The incident was a major embarrassment for a small hospital where just about everyone knew everyone. There were other candidates for the casualty job. Kelly was fortunate to be a local lad, and nobody rumbled his lack of a medical qualification before he started work. There was a lot going on at the time. The hospital celebrated its 150th anniversary the previous year only to find out that its long-term future was in doubt. A thrusting young Trinity Senator named Shane Ross had just been appointed to the board. 1983 saw both the retirement of the Matron after a decade in charge, and the appointment of the hospital's first ever full-time chaplain. With hindsight, the junior doctors at the time did recollect that their new casualty officer wasn't all that sociable. He tended to avoid the daily camaraderie at the doctors' residence. It was noticed that Kelly preferred the company of medical students to qualified personnel. The benefit of hindsight suggests he was trying to pick up some diagnostic tips and acumen from students, rather than imparting his own more limited clinical knowledge to them.

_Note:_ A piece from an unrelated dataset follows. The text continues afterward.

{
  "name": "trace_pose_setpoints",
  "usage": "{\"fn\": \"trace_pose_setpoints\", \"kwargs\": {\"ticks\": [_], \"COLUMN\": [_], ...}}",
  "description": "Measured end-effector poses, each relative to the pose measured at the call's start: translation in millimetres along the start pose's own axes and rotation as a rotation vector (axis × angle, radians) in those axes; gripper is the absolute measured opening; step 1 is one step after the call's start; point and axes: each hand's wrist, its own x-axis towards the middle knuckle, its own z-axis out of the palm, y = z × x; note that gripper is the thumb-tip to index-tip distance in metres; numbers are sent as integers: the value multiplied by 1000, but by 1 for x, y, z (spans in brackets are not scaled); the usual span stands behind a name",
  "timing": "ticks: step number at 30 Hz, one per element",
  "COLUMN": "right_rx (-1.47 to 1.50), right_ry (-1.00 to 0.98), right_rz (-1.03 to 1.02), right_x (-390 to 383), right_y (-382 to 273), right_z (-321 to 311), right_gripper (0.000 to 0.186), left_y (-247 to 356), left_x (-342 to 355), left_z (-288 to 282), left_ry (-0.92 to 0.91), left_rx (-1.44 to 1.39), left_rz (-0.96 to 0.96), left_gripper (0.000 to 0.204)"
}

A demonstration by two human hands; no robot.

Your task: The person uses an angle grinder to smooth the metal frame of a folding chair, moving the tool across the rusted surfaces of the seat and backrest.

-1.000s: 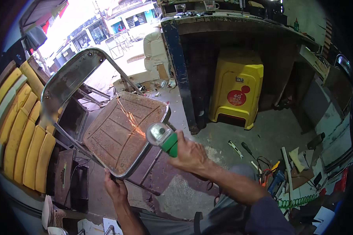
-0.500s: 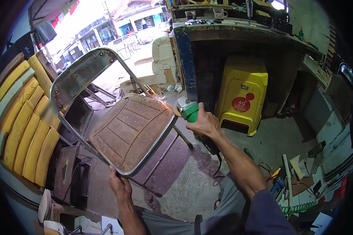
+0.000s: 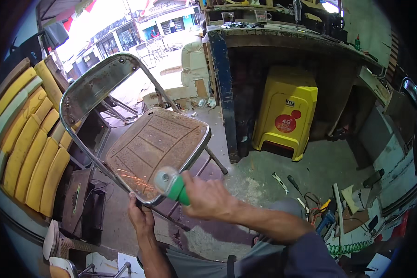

Ireland doesn't have a particularly proud record when it comes to detecting health fraud. In recent years we have seen cases of bogus surgeons performing home circumcisions, sometimes with lethal consequences. There was a gentleman in south Dublin who masqueraded as a family doctor for a number of years without question. He wrote prescriptions, referred patients for tests and admissions at the local hospital, and even invited a local TD to perform constituency political clinics at his surgery. He was reported to both medical authorities and the police, but it would appear that no case was ever taken against him. I don't believe anyone ever even bothered to check the care of his former 'patients'.
The mass misuse of money at Console isn't the first such scandal at an Irish charity, and it won't be the last. The bigger issue is that those who fund these organisations with millions of euro of your money need to be given a role in rationalising the whole sector. The best way to ensure good management in the voluntary sector is to insist that duplicate organisations become one. There are too many home-grown charities in our voluntary sector - foreign aid, homelessness and drugs are distinctly overpopulated fields that come to mind. But the number of 'mental health' charities really takes the biscuit. Huge amounts of money are siphoned off down the suicide-prevention sideline instead of properly funding and better organising the State mental-health services that already exist. GPs need access to a responsive psychiatric service for public as well as private patients. When I was training, there weren't enough psychiatrists to go around, but the ones we had tended to stay in their jobs for life. Access wasn't great, but continuity of care was excellent. Today the turnover of consultant psychiatrists is such that very often local GPs don't even know the name of the person they are supposed to refer to. Earlier this year I wrote to one mental-health service in Dublin and they were unable to provide me with a list of their psychiatrists available for referral. As a nation, we could spend a lot less on helplines, and more on real help when it's needed.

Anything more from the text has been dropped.